**BRIEF**
Return, exactly and in full, the lines of the records below starting at the one with "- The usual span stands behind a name" and ending at the one with "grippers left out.", and no other lines.
+++ DATA TO USE
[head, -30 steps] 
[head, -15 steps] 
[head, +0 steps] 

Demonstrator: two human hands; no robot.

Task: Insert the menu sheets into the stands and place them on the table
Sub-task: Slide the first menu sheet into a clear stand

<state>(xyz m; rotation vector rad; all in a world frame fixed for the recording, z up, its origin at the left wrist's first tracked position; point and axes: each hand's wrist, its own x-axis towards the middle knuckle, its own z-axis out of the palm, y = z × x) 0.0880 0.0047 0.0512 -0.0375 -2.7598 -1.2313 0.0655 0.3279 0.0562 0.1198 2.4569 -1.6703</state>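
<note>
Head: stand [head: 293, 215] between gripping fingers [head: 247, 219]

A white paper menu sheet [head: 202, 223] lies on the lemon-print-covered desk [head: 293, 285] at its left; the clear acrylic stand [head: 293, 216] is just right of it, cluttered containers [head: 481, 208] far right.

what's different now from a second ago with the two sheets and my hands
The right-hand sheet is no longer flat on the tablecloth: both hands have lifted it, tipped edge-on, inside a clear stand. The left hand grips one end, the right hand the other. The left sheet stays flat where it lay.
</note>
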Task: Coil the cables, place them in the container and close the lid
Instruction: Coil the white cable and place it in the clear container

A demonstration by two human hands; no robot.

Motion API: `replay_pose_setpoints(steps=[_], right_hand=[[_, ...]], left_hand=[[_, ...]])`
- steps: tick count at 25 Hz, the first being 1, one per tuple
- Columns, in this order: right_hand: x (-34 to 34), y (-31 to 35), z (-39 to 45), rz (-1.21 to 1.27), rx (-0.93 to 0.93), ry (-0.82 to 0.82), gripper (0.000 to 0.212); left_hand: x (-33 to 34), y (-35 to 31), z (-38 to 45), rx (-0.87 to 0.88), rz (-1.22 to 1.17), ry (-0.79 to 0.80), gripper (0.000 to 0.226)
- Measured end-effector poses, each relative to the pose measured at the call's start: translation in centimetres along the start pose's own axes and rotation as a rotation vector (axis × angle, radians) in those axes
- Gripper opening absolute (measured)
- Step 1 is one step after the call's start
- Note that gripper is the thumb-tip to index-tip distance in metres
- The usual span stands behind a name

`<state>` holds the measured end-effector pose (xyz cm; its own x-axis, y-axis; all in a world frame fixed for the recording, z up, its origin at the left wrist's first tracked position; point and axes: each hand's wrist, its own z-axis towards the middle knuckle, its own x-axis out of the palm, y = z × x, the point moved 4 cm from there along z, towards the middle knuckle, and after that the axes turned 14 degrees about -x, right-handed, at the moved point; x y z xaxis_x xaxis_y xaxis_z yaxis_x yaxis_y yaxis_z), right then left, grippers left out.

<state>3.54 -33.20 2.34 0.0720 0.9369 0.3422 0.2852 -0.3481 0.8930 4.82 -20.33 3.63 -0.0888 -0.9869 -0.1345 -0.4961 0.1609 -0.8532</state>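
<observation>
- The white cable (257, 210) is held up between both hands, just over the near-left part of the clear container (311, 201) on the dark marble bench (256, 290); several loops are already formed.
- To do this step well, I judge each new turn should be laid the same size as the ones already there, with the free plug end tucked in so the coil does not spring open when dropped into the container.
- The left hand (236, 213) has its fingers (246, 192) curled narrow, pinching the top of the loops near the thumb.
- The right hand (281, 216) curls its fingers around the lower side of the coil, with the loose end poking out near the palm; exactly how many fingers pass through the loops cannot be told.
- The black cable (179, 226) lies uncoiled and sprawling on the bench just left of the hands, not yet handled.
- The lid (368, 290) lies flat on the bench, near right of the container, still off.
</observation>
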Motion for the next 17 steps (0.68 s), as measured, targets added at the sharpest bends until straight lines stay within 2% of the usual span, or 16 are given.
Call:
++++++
**WRITTEN SOLUTION**
- The usual span stands behind a name

`<state>` holds the measured end-effector pose (xyz cm; its own x-axis, y-axis; all in a world frame fixed for the recording, z up, its origin at the left wrist's first tracked position; point and axes: each hand's wrist, its own z-axis towards the middle knuckle, its own x-axis out of the palm, y = z × x, the point moved 4 cm from there along z, towards the middle knuckle, and after that the axes turned 14 degrees about -x, right-handed, at the moved point; x y z xaxis_x xaxis_y xaxis_z yaxis_x yaxis_y yaxis_z), right then left, grippers left out.

This completes the exercise.